**WHAT THIS TASK INVOLVES**:
In full and without alteration, write out the data below.

**SUPPLIED MATERIAL**:
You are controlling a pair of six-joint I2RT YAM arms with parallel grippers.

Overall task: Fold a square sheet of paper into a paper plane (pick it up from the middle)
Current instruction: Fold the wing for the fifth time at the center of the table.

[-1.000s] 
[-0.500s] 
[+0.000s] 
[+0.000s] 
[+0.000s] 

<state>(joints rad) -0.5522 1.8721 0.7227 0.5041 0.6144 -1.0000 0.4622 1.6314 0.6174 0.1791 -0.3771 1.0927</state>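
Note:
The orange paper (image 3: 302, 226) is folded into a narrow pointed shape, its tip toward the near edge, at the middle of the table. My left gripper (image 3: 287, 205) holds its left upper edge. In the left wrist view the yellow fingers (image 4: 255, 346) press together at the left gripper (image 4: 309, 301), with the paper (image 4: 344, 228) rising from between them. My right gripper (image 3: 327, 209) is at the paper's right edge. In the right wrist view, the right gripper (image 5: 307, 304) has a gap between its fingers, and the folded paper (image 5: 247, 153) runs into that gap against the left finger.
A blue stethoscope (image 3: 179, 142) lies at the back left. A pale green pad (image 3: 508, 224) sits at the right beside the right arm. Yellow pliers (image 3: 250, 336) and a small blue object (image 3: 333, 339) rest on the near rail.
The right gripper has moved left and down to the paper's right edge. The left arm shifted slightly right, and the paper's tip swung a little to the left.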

**PROBLEM SOLUTION**:
You are controlling a pair of six-joint I2RT YAM arms with parallel grippers.

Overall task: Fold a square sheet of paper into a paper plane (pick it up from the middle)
Current instruction: Fold the wing for the fifth time at the center of the table.

[-1.000s] 
[-0.500s] 
[+0.000s] 
[+0.000s] 
[+0.000s] 

<state>(joints rad) -0.5522 1.8721 0.7227 0.5041 0.6144 -1.0000 0.4622 1.6314 0.6174 0.1791 -0.3771 1.0927</state>
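Note:
The orange paper (image 3: 302, 226) is folded into a narrow pointed shape, its tip toward the near edge, at the middle of the table. My left gripper (image 3: 287, 205) holds its left upper edge. In the left wrist view the yellow fingers (image 4: 255, 346) press together at the left gripper (image 4: 309, 301), with the paper (image 4: 344, 228) rising from between them. My right gripper (image 3: 327, 209) is at the paper's right edge. In the right wrist view, the right gripper (image 5: 307, 304) has a gap between its fingers, and the folded paper (image 5: 247, 153) runs into that gap against the left finger.
A blue stethoscope (image 3: 179, 142) lies at the back left. A pale green pad (image 3: 508, 224) sits at the right beside the right arm. Yellow pliers (image 3: 250, 336) and a small blue object (image 3: 333, 339) rest on the near rail.
The right gripper has moved left and down to the paper's right edge. The left arm shifted slightly right, and the paper's tip swung a little to the left.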

No more work remains on this exercise.